Hollywood, rebuilt in Silicon Valley’s image
Monday, November 26th, 2007Marc Andreessen has written an interesting post about how the writer’s strike may accelerate a shift of power from the studios to the talent. He argues that the entertainment industry is shifting toward the entrepreneurial model of Silicon Valley which means that the creators will also be the owners of their product. I think many of the points he makes are very prescient but all this talk about free this and free that glosses over the time and talent that it takes to use many of these new tools well when it comes to promotion and distribution over the web. Also, is it really that easy to get a venture capitalist interested in your latest documentary about Chad (Africa not Lowe)? I’m not so sure. Still, it’s definitely worth a read and here’s an excerpt:
What would a new entertainment media company, producing original content, look like in the age of the Internet?
- Starting from the end of the process: you know distribution is now nearly free. Put it up on the Internet and let people stream or download it.

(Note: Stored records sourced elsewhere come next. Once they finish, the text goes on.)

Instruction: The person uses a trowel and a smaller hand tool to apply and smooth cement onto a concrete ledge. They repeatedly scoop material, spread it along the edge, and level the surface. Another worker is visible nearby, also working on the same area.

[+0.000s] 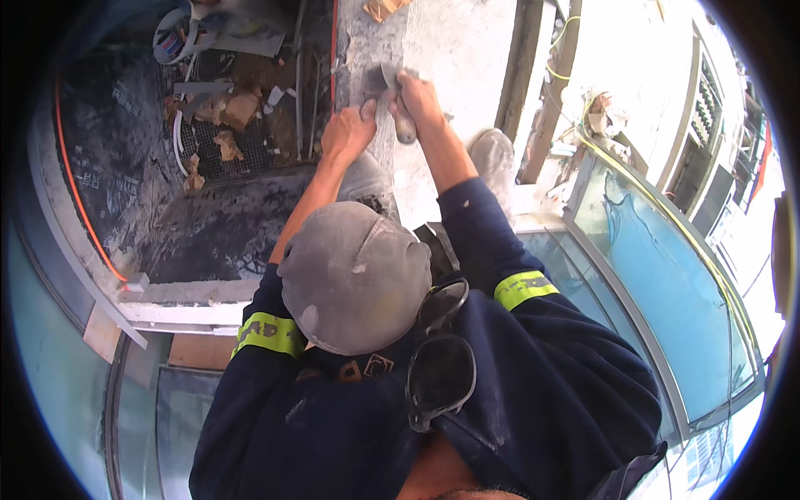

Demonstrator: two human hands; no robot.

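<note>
My right hand (421, 96) is closed around a dusty trowel (406, 129), its rounded handle end sticking out below the fingers. A grey blade shows beyond the knuckles, close to the pale concrete ledge (442, 54). Just to the left, my left hand (348, 133) is curled shut; what its fingers hold, if anything, is hidden. A whitish-grey strip or smear (384, 142) runs between the two hands. Below them, a large rounded, dusty grey thing (357, 275) sits between my forearms; its kind I cannot tell.
Left of the ledge lies a dark recess with wire mesh (225, 154), torn brown paper (240, 108) and a white bucket (173, 37). An orange cable (83, 208) edges it. Glass panels (658, 275) stand at right. Sunglasses (442, 383) hang at my chest; a dusty shoe (492, 158) is near my right arm.
</note>
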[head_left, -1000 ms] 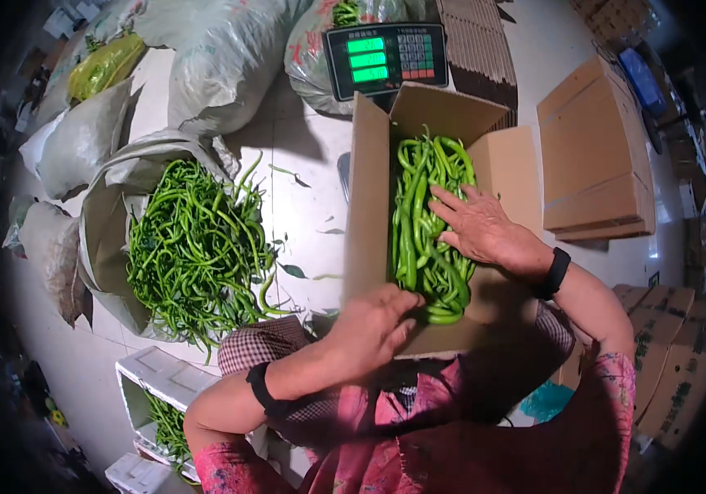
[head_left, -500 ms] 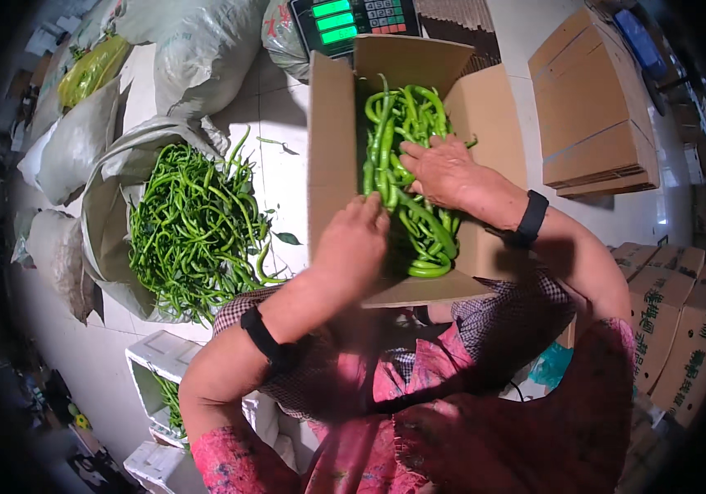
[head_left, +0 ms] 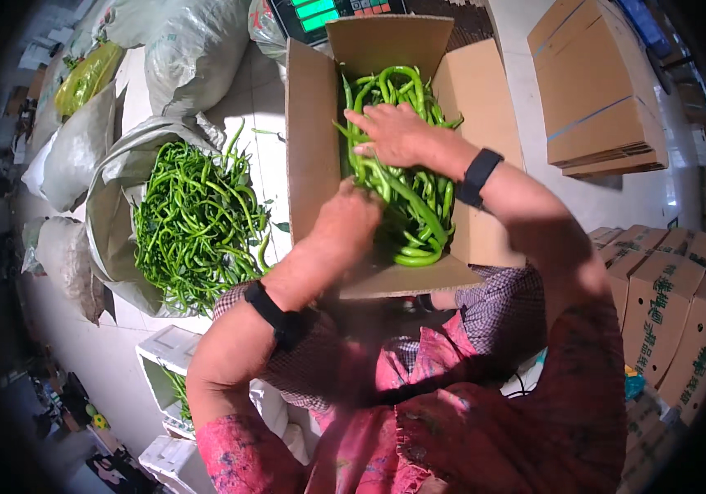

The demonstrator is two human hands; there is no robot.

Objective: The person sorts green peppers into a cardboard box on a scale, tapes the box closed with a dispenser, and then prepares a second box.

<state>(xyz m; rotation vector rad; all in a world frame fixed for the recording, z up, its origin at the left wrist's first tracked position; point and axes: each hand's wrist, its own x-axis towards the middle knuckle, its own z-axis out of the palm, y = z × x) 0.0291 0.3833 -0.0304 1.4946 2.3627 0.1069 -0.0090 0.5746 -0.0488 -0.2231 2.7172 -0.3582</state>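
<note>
Long green chili peppers (head_left: 415, 210) fill an open cardboard box (head_left: 312, 132) in front of me, its flaps standing up. My right hand (head_left: 398, 136) lies across the peppers in the upper part of the box, palm down with its fingers spread. At the box's left side, my left hand (head_left: 345, 221) is curled over pepper ends; its fingertips are partly hidden. To the left, a wide-open white sack (head_left: 110, 222) holds a big heap of thinner-looking green chili peppers (head_left: 197, 218), some with leaves.
Behind the box sits a digital scale (head_left: 320, 12) with a green-lit display. Stuffed white sacks (head_left: 192, 62) and a yellow bag (head_left: 88, 80) stand at the far left. Flattened cartons (head_left: 596, 99) are stacked at right, printed boxes (head_left: 657, 296) below them. A white foam crate (head_left: 168, 350) stands lower left.
My right hand has moved left across the peppers, and its fingers have spread out. My left hand stays by the box's left side. The whole view has shifted slightly.
</note>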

- Marketing is also free, due to virality. Let people email your content to their friends; let people embed your content in their blogs and on their social networking pages; let your content be searchable via Google; let your content be easily surfaced using social crawlers like Digg. All free.
- Production is very cheap. Handheld high-definition video cameras cost nearly nothing. You can do almost every aspect of production and post-production on any Mac. Hell, you can even score an entire movie for free — there are hundreds of thousands of bands on the Internet who would love to have their music embedded in a new entertainment property as promotion for the bands’ concerts and merchandise.
- The creators of the content are the owners of the company. The writers, actors, directors — they are the owners. They have a direct, equity-based economic stake in the company’s success. They get paid like owners, and they act like owners.
- Financing is straightforward: venture capital, just like a high-tech startup. We live in a world in which financing a high-quality startup is simply not difficult — not for a high-quality technology startup, and increasingly not for a high-quality media startup. Modern financiers love being co-owners of a new company with the talent that will make the company successful — and that’s how it will happen here.